__DATA__.
★ ★ ★ ★ ★ ★ ★
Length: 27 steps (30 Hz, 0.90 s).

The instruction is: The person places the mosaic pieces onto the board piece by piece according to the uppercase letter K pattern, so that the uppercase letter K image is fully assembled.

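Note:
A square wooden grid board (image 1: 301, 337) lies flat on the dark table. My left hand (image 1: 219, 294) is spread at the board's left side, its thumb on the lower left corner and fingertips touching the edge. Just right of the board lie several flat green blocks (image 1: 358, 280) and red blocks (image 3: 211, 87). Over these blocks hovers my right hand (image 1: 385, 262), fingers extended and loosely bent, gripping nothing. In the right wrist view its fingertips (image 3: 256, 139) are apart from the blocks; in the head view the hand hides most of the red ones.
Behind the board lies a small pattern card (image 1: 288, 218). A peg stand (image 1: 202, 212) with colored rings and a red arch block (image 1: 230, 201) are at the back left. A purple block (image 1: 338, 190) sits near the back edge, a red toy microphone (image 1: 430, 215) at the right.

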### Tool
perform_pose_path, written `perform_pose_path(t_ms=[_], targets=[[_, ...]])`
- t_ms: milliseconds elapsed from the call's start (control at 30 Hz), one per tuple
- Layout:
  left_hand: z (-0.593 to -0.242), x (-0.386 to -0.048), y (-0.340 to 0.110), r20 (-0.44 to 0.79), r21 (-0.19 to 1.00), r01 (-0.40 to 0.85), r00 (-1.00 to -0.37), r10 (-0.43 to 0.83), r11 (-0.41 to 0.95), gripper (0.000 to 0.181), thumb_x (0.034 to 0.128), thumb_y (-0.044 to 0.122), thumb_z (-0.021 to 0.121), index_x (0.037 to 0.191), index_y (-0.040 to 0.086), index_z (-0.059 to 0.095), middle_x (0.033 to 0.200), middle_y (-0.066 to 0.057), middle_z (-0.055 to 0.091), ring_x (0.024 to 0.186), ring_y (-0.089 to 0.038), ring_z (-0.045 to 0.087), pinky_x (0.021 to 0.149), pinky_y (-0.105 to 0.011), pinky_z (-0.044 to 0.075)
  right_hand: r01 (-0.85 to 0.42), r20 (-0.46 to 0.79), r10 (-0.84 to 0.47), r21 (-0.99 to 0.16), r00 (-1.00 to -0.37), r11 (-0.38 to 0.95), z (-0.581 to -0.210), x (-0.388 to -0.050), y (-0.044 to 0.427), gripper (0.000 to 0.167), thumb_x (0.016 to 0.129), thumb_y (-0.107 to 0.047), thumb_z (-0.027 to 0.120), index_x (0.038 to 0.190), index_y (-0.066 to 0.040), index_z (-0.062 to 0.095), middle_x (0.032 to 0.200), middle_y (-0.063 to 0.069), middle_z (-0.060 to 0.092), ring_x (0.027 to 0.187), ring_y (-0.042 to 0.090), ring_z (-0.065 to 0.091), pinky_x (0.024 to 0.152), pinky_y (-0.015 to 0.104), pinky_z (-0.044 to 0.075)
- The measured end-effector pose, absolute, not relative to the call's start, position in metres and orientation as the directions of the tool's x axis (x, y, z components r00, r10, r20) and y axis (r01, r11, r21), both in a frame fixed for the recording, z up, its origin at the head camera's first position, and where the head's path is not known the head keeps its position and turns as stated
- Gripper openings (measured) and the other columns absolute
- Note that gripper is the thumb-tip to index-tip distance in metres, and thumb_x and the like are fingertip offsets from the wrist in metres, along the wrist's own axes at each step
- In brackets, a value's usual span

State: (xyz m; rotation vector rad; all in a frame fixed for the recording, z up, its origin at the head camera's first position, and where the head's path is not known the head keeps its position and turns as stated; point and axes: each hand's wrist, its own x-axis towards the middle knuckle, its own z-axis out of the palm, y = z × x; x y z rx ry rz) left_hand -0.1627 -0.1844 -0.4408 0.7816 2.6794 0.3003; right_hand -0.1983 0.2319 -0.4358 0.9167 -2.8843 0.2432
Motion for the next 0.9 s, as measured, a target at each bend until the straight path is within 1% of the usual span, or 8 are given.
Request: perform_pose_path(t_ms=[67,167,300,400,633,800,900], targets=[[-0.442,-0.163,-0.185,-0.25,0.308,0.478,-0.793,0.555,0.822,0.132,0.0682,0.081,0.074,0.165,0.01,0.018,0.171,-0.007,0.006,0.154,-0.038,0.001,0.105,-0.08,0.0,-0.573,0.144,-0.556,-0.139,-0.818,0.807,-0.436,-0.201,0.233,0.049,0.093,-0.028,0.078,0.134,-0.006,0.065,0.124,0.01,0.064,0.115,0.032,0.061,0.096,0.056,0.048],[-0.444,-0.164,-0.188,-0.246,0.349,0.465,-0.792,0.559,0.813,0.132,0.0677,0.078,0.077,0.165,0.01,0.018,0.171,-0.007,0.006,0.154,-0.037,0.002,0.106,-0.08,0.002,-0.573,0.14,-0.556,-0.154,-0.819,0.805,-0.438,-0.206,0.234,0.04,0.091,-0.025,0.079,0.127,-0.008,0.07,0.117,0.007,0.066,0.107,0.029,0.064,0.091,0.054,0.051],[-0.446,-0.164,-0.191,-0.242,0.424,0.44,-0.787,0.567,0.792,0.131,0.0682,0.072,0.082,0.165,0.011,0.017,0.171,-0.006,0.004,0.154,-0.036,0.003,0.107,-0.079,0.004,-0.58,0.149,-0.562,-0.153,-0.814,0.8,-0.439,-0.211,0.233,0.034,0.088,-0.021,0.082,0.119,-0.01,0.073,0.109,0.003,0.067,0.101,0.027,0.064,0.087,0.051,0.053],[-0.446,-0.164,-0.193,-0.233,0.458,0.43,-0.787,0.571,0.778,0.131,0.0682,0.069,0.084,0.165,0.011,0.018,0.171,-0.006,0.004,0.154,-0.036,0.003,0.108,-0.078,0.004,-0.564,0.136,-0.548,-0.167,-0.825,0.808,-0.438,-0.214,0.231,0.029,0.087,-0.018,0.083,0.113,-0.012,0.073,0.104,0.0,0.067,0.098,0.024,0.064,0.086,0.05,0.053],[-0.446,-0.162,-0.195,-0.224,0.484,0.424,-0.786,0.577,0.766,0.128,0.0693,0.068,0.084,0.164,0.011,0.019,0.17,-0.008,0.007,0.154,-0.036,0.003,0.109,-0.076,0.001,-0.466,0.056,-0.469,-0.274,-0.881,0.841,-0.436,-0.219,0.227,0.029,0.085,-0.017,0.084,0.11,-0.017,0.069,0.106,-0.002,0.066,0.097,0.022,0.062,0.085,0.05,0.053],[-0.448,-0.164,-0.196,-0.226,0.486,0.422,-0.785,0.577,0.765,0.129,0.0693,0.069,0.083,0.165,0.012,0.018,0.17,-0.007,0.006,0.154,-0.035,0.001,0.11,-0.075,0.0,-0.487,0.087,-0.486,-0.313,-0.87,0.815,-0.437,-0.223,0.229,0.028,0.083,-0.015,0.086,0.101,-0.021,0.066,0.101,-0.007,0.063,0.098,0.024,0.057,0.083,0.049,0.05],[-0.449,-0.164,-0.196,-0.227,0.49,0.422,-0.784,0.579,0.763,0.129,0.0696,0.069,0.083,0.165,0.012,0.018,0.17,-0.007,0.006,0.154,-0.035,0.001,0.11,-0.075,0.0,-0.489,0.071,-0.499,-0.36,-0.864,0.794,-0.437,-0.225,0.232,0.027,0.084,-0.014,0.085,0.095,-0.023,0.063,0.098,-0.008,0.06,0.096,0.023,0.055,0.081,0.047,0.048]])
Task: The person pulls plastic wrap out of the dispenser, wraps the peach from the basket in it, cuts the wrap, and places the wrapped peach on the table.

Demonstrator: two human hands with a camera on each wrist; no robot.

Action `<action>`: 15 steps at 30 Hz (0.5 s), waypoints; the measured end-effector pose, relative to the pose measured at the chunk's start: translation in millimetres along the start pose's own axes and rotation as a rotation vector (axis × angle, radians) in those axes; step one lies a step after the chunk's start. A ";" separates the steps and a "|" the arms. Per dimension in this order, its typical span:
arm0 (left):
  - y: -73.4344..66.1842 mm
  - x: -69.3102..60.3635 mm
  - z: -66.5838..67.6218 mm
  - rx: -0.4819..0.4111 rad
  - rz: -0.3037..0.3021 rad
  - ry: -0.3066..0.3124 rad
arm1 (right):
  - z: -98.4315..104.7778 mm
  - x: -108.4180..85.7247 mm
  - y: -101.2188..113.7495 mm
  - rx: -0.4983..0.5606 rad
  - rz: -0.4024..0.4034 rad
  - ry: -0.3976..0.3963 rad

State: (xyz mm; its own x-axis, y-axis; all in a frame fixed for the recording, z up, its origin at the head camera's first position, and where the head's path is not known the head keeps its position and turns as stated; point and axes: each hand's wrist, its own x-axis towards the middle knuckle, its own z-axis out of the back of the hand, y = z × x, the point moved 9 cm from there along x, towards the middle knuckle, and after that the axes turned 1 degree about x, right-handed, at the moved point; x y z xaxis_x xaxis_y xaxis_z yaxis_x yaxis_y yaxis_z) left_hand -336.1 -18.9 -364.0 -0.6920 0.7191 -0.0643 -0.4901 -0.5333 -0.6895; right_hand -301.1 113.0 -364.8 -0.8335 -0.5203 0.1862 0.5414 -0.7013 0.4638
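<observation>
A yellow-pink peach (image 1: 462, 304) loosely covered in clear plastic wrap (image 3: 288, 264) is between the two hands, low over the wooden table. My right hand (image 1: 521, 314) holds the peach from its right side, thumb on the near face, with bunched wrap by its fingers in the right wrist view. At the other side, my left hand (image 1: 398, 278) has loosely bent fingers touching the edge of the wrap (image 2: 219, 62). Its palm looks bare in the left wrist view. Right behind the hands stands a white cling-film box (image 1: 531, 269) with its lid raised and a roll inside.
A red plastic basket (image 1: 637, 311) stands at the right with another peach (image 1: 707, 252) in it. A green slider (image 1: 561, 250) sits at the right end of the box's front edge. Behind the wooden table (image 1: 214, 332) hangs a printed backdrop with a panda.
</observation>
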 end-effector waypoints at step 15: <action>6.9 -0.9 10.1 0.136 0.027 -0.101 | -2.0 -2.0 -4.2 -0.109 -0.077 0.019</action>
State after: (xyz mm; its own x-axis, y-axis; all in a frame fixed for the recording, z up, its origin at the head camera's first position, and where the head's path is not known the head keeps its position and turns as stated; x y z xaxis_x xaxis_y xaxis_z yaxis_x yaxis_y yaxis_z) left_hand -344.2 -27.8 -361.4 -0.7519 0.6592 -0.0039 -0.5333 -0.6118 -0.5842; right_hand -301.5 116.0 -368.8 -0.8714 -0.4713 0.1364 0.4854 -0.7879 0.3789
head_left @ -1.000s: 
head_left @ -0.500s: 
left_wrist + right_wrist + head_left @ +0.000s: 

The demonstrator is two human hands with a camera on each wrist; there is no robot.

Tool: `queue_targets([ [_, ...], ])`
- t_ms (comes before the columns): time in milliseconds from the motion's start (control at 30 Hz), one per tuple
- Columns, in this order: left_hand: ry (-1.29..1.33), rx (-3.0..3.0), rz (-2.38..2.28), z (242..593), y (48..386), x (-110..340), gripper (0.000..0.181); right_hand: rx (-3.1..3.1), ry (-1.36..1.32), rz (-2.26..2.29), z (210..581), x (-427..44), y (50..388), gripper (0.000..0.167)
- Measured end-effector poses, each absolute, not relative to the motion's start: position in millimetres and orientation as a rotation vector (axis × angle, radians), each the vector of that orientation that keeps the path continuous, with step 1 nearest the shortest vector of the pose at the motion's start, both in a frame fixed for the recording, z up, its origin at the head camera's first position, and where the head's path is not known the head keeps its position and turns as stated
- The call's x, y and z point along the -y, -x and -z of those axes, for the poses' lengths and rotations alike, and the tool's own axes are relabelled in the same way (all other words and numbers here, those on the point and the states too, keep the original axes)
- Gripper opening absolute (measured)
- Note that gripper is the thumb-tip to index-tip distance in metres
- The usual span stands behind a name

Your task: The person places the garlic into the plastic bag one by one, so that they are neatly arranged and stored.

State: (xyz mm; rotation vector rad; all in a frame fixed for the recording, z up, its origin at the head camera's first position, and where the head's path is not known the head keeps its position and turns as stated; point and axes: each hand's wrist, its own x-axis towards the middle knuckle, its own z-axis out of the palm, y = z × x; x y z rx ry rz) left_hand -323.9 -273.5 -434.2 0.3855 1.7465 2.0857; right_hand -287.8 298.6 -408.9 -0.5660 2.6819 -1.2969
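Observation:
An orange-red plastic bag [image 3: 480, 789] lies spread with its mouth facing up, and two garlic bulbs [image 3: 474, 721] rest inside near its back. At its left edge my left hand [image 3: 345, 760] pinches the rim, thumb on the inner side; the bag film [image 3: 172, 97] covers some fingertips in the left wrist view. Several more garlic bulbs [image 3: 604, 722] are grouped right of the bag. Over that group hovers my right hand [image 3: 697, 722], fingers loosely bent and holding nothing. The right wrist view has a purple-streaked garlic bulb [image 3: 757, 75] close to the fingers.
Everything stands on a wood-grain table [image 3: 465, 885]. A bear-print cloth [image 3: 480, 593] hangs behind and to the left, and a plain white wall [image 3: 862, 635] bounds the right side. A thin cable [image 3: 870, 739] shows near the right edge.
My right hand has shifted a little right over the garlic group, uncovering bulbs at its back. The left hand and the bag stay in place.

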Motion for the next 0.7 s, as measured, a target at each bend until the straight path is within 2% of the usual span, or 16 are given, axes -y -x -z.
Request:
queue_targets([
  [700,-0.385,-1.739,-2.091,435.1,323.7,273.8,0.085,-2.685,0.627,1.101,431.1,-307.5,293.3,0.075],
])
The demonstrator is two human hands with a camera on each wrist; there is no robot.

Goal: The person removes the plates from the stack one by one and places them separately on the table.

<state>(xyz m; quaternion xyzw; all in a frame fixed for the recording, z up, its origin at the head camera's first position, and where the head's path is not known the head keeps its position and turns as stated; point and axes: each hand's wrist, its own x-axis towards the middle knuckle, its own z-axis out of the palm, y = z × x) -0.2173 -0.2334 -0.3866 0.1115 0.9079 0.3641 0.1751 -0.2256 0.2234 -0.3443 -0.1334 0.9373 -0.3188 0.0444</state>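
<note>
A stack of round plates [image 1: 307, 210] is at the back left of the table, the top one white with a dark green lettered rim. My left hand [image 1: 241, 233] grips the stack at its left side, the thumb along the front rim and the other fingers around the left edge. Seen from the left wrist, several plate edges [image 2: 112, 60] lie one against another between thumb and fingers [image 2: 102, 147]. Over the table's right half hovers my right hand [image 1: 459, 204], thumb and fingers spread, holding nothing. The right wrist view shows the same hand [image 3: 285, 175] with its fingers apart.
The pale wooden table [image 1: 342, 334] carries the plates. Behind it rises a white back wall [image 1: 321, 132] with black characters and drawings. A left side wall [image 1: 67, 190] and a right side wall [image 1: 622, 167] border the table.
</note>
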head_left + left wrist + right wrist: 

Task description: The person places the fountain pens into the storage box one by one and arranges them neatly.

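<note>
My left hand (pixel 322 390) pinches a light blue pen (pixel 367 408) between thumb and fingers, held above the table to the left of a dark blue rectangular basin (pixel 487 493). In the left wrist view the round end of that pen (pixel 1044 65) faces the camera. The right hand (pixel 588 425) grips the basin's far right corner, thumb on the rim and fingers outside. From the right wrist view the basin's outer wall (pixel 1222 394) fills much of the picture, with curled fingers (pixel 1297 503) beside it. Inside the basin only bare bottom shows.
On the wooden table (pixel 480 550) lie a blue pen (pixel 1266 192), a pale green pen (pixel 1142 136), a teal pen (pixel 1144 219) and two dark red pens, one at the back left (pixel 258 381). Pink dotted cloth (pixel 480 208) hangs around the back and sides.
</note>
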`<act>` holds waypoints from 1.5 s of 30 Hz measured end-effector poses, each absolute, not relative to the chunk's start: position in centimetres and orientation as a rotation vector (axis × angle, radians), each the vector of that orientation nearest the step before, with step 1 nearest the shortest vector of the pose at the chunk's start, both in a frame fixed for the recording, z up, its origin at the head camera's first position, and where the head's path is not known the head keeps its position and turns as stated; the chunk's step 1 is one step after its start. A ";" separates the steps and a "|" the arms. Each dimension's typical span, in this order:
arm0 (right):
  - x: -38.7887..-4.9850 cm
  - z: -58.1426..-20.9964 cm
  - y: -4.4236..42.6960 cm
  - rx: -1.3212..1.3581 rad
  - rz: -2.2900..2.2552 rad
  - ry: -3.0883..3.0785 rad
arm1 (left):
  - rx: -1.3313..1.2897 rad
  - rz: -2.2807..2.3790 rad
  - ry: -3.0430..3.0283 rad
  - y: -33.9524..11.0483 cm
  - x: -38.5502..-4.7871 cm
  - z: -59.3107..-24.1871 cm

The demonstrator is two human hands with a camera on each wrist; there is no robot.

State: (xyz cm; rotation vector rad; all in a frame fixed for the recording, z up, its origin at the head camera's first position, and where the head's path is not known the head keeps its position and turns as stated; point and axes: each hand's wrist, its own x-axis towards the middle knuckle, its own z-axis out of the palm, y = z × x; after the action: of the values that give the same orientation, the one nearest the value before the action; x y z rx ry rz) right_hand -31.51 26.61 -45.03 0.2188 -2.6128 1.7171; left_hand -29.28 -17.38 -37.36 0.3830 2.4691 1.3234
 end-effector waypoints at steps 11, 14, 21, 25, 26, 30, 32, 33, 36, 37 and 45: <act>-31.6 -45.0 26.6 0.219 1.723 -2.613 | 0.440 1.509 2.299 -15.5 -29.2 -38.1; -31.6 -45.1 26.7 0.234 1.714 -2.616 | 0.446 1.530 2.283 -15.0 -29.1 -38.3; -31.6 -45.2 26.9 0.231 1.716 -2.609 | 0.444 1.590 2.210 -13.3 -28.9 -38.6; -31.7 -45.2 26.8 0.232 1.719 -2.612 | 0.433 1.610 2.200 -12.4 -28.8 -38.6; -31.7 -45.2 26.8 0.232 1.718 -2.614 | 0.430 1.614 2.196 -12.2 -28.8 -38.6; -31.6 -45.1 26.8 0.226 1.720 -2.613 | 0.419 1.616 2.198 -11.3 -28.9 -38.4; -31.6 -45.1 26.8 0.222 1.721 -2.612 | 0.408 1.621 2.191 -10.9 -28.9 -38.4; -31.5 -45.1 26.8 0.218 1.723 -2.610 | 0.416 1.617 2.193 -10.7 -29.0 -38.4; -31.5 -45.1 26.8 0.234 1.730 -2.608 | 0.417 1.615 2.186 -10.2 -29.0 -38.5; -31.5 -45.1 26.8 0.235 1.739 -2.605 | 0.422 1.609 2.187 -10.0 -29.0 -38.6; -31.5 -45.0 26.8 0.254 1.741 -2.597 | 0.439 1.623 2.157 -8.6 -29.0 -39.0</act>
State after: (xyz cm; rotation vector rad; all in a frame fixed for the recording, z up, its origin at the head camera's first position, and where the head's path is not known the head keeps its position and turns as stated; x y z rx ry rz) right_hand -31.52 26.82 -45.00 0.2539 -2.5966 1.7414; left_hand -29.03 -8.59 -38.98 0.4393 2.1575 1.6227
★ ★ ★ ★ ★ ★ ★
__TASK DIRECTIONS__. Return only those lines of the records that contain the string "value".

__ANSWER BOX__.
- In brackets, a value's usual span
State: (xyz cm; rotation vector rad; all in a frame fixed for the recording, z up, its origin at the head camera's first position, and where the head's path is not known the head keeps its position and turns as stated; point and axes: each hand's wrist, its own x-axis towards the middle knuckle, its own z-axis out of the palm, y = z × x; after the action: of the values that give the same orientation, the one nearest the value before the action; x y z rx ry rz) right_hand -31.51 26.61 -45.03 0.2188 -2.6128 1.7171; left_hand -29.28 -17.38 -37.36 0.3830 2.4691 1.3234

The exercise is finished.